> About this exercise
Output each line of the data word for word, from the first through the line that holds "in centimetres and", and leave off whatever follows.

Input material Block Start

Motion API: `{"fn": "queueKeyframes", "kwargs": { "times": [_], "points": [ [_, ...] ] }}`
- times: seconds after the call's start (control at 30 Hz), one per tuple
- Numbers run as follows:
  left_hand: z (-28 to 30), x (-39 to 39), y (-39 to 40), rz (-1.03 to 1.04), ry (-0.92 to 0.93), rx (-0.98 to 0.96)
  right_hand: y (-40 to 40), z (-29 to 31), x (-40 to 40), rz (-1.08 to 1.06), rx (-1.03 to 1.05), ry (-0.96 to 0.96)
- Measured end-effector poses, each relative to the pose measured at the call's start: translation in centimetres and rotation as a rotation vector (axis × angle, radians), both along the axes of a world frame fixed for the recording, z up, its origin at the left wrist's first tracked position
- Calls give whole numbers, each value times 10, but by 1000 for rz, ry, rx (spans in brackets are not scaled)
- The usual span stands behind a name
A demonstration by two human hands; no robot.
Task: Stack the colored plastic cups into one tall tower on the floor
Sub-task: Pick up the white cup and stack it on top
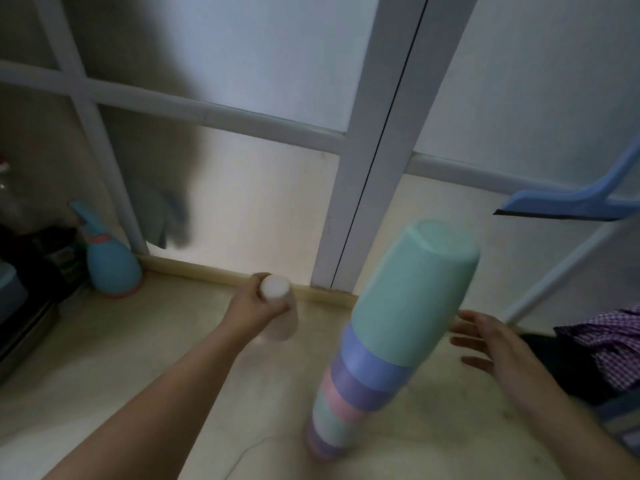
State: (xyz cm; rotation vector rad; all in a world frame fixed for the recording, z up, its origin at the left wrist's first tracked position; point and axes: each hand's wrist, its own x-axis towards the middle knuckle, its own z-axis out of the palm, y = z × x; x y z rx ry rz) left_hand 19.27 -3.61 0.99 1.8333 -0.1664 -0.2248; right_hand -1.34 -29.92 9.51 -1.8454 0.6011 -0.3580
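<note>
1. Tower of nested, upturned coloured plastic cups (381,344), mint-green uppermost, stands on the beige tiled floor (104,393).
2. Left hand (254,301) grips a translucent white plastic cup (278,311), not yet added.
3. Right hand (491,344), open, hovers beside the tower.

Bare floor (114,368) lies open left of the cup tower (381,348), up to the baseboard. The left hand (252,303) with a white cup (278,306) occupies the gap toward the door frame (367,168). A blue spray bottle (110,261) and dark clutter block the far left; checked cloth (609,344) and a blue squeegee (568,202) crowd the right, beyond the right hand (498,351).
</note>
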Motion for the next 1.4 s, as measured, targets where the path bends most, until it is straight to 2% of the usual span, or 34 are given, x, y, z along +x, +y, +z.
{"fn": "queueKeyframes", "kwargs": {
  "times": [0.17, 0.33, 0.57, 0.73, 1.07, 1.4],
  "points": [
    [109, -16, 32, 6, -122, -189, 14, 20, 3, 51, 31, -63],
    [227, -58, 29, -150, -298, -344, 20, 57, 3, 126, 26, -185],
    [306, -108, 0, -277, -447, -370, 21, 94, -3, 247, 28, -317],
    [315, -129, -26, -313, -439, -307, 19, 103, -8, 305, 42, -353],
    [264, -144, -51, -266, -315, -171, 21, 107, -20, 325, -8, -335],
    [238, -141, -50, -235, -290, -272, 17, 110, -26, 291, -22, -322]
  ]
}}
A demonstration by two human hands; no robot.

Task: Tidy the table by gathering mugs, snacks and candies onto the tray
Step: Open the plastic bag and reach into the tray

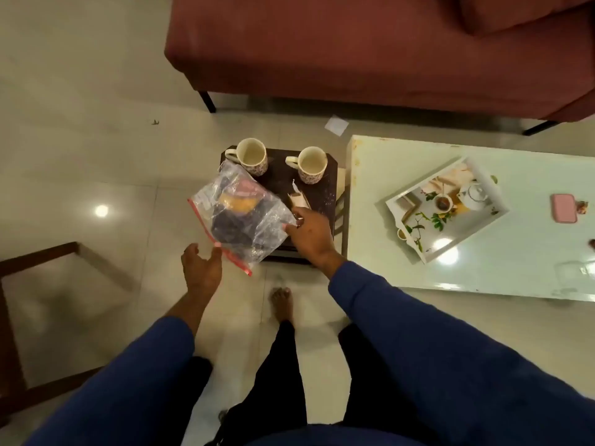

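Note:
A clear zip bag of snacks [236, 214] with a red seal strip hangs over the near edge of a small dark side table [318, 191]. My right hand [309, 233] pinches the bag's right corner. My left hand [201, 268] is spread just under the red seal, its fingertips at the strip. Two floral mugs stand at the back of the side table, the left mug [251, 155] and the right mug [310, 165]. A small wrapped candy [297, 197] lies between the bag and the right mug. The white picture tray [447, 207] sits on the pale low table [483, 268] to the right.
A dark red sofa [370, 43] stands behind the tables. On the pale table lie a pink case [565, 208] and a small object [582, 207] at the far right. A wooden frame [38, 255] is at left. My bare foot [282, 300] stands on the tiled floor.

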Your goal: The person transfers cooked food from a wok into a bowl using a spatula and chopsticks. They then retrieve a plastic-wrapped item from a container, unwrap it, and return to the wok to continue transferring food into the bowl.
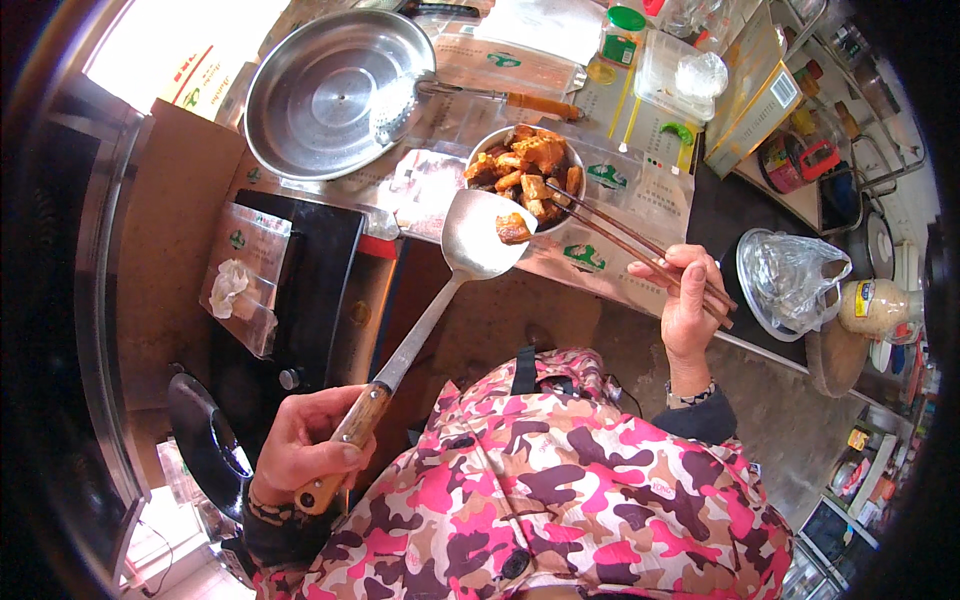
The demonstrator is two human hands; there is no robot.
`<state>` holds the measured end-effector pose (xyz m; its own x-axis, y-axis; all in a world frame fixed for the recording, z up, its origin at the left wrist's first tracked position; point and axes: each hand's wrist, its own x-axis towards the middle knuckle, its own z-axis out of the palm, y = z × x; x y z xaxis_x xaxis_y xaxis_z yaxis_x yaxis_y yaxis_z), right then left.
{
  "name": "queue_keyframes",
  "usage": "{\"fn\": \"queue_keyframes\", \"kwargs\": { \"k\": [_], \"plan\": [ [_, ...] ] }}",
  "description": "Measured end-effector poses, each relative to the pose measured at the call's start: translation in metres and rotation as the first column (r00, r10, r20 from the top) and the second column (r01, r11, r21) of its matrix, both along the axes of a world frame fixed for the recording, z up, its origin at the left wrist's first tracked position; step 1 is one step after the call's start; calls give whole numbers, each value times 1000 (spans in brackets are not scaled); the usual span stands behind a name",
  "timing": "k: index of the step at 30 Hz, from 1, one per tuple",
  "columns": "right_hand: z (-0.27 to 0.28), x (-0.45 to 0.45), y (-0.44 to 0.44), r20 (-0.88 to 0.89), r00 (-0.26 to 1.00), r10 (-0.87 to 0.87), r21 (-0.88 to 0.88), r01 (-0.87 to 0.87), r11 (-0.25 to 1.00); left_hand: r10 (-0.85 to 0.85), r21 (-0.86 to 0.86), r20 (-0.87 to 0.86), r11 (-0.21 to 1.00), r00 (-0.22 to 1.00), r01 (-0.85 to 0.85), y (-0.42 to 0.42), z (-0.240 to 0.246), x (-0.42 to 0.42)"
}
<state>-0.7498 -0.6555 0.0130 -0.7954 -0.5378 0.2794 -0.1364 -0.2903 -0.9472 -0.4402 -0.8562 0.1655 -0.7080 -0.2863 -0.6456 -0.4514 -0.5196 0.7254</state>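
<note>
My left hand (pixel 319 442) grips the wooden handle of a metal wok spatula (pixel 484 240). One browned piece of food (pixel 513 228) lies on the spatula's blade, close to its tip. The blade sits at the near rim of a round bowl (pixel 474 152) heaped with browned, fried-looking chunks (pixel 541 154). In my right hand (pixel 688 300) is a pair of wooden chopsticks (pixel 626 238). Their tips reach the chunks at the bowl's right side. Whether the tips pinch a chunk, I cannot tell.
A large steel basin (pixel 300 97) stands at the back left, with a skimmer (pixel 394 109) resting over its rim. Back right are a green-lidded jar (pixel 622 34), a plastic container (pixel 660 90) and a green pepper (pixel 677 133). A bagged bowl (pixel 787 281) lies right; a black wok (pixel 206 439) lower left.
</note>
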Motion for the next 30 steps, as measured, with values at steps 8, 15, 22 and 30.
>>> {"fn": "queue_keyframes", "kwargs": {
  "k": [8, 15, 22, 30],
  "plan": [
    [6, 3, -1, -63, 997, 33, 60, -30, 998, 30, -30, -7, 999, 1000, -31, 1, 0, 7],
    [9, 0, 2, -11, 999, 40, -14, -40, 999, 85, -77, -3, 993, 996, -85, 5, -5, 11],
    [5, 1, 0, -15, 1000, -9, 22, 9, 1000, 82, -117, 6, 990, 997, -81, 5, -3, 7],
    [33, 11, -3, 21, 978, 207, -69, -206, 976, 58, -91, -55, 994, 997, -62, -2, 4, 3]
  ]
}}
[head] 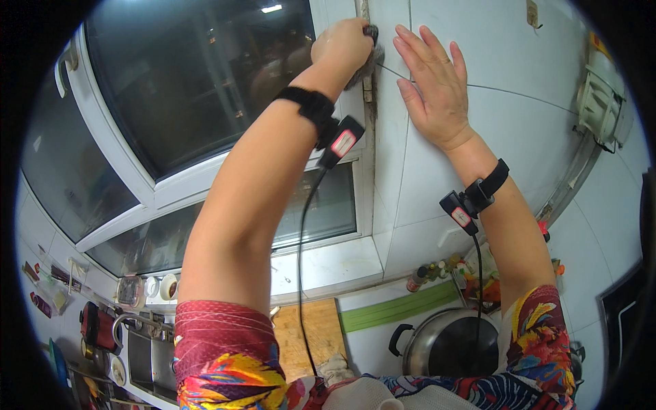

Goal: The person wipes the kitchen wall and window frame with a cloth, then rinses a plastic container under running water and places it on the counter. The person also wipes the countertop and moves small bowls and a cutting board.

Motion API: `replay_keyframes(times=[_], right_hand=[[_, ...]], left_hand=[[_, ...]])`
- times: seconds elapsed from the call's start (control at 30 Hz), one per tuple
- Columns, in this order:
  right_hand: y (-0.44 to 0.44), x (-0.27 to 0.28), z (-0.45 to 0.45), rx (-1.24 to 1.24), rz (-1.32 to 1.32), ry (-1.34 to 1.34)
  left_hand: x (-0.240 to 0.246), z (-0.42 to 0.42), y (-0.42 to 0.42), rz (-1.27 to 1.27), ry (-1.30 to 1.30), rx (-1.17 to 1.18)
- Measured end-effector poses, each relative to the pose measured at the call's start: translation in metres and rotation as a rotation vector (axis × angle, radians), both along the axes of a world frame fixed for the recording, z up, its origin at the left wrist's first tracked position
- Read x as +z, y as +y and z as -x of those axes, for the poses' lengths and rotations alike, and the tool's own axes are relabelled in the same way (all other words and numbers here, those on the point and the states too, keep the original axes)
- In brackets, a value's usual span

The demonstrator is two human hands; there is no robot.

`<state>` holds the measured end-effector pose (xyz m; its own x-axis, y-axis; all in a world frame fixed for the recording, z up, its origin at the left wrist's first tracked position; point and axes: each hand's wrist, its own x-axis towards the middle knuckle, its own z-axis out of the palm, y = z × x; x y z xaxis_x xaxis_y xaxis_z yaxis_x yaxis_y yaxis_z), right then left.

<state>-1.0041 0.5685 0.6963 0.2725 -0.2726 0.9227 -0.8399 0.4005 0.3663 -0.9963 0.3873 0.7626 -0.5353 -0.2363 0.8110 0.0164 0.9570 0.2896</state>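
My left hand (342, 46) is raised to the window's right edge, its fingers closed around a dark-handled scrubbing tool. The tool's grey, fuzzy scrubbing part (365, 72) lies against the dirty joint (373, 97) between the white window frame (333, 13) and the tiled wall. To the right, my right hand (434, 87) rests on or just over the white wall tiles (497, 51), fingers spread and holding nothing. Black straps with small devices and cables are on both forearms. The far side of my left hand and most of the tool's handle are hidden.
Below are a white windowsill (328, 266), a wooden board (307, 333), a green strip (400, 307), a large lidded pot (451, 343) and several bottles (417, 279). A steel sink (148, 359) with a faucet (120, 323) is lower left. A wall fixture (599, 105) hangs upper right.
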Motion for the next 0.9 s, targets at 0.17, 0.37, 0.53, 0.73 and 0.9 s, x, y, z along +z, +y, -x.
replay_keyframes(times=[0.17, 0.37, 0.53, 0.73, 0.9], right_hand=[[0.002, 0.001, -0.001, 0.011, -0.01, 0.004], [0.001, 0.002, -0.001, 0.0, 0.0, 0.008], [0.002, 0.0, -0.001, 0.01, -0.003, 0.02], [0.001, 0.001, -0.002, 0.002, 0.01, 0.024], [0.001, 0.002, -0.001, 0.006, 0.008, 0.019]], left_hand=[[0.0, 0.012, -0.002, -0.058, 0.039, -0.034], [0.009, -0.001, -0.011, 0.082, -0.159, -0.129], [-0.004, 0.013, 0.001, -0.077, 0.023, -0.049], [-0.043, -0.013, -0.015, 0.074, -0.191, -0.222], [-0.062, -0.024, 0.002, -0.094, -0.098, -0.205]])
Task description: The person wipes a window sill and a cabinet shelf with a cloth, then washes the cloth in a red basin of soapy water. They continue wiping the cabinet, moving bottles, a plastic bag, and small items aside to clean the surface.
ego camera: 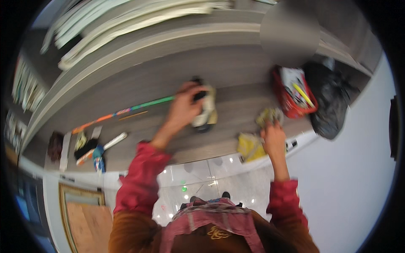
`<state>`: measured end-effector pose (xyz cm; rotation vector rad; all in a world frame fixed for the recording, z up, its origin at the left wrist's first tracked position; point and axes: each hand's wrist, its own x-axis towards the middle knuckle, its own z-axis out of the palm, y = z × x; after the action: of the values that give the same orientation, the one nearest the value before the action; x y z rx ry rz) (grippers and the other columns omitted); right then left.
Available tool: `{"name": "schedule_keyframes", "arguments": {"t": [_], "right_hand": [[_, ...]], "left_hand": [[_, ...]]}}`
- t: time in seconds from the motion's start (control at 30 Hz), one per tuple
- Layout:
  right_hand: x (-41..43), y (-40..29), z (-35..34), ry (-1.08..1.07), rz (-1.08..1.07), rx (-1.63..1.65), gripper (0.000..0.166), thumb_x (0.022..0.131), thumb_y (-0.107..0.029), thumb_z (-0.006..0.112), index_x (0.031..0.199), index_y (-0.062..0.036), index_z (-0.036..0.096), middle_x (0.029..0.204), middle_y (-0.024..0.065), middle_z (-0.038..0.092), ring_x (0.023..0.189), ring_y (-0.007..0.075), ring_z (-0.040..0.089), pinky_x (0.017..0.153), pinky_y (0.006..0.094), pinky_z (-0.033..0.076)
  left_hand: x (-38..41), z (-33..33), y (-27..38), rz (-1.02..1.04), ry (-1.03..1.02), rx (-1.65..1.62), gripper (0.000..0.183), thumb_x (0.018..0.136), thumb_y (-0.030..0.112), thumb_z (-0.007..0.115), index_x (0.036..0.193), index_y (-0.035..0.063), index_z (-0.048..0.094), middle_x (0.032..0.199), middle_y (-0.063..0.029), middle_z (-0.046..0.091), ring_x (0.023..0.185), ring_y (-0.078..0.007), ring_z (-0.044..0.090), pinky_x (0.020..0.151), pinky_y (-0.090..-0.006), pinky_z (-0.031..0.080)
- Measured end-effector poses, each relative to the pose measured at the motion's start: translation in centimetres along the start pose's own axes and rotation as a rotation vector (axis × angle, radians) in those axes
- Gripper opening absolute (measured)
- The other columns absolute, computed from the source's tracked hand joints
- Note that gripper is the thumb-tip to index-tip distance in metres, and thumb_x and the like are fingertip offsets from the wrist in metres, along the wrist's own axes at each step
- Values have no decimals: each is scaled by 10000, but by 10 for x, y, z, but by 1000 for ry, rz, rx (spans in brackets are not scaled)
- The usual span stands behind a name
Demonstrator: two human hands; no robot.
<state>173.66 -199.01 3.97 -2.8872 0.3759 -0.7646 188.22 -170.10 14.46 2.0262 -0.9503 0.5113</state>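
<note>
My left hand (186,102) grips the black top of a cream-coloured container (208,109), possibly a bottle, over the middle of the wooden shelf (234,104). Motion blur hides its details. Further right, the fingers of my right hand (274,139) close on a crumpled yellowish cloth or wrapper (265,116). Just beside that hand lies a folded yellow cloth or packet (250,147) at the shelf's front edge. A long green and orange stick (126,110) runs leftward from behind my left hand, with a thin brown stick (133,115) in front of it.
A red basket (286,102) holding small items stands at the right, against a black plastic bag (329,101). Left on the shelf lie a white-handled brush-like tool (115,141), a blue packet (99,158) and a dark bundle (56,147). Stacked folded sheets (136,34) fill the shelf above.
</note>
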Motion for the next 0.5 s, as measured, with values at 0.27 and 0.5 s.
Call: {"name": "schedule_keyframes", "arguments": {"t": [0.27,0.5], "right_hand": [[-74,-98,-46,-71,-363,321,408,730,-73,667,1136,-70,631,1212,244,537,932,411,610,750,449,540],[-78,-79,-31,-8,-380,404,406,715,-60,680,1120,-72,652,1229,229,545,947,399,609,766,445,535]], "left_hand": [[62,184,-17,74,72,-125,314,709,93,716,1017,76,657,1031,-144,584,993,-358,575,874,-420,476],[11,61,14,148,141,169,377,790,179,693,1142,62,625,1095,-150,609,1029,-355,587,866,-433,500]]}}
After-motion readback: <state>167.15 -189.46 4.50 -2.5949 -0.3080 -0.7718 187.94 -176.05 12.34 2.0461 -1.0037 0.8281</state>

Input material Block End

> Exercise solution
Motion API: `{"fn": "queueKeyframes", "kwargs": { "times": [_], "points": [ [_, ...] ] }}`
- times: seconds after the call's start (control at 30 Hz), one per tuple
- Numbers run as follows:
  left_hand: z (-28 to 30), x (-39 to 39), y (-39 to 40), rz (-1.03 to 1.04), ry (-0.92 to 0.93), rx (-0.98 to 0.96)
  right_hand: y (-40 to 40), z (-29 to 31), x (-40 to 40), rz (-1.08 to 1.06), rx (-1.03 to 1.05), ry (-0.96 to 0.96)
- Measured end-effector poses, each relative to the pose measured at the call's start: translation in centimetres and rotation as a rotation vector (axis × angle, radians), both along the axes of a world frame fixed for the recording, z up, its origin at the left wrist's first tracked position

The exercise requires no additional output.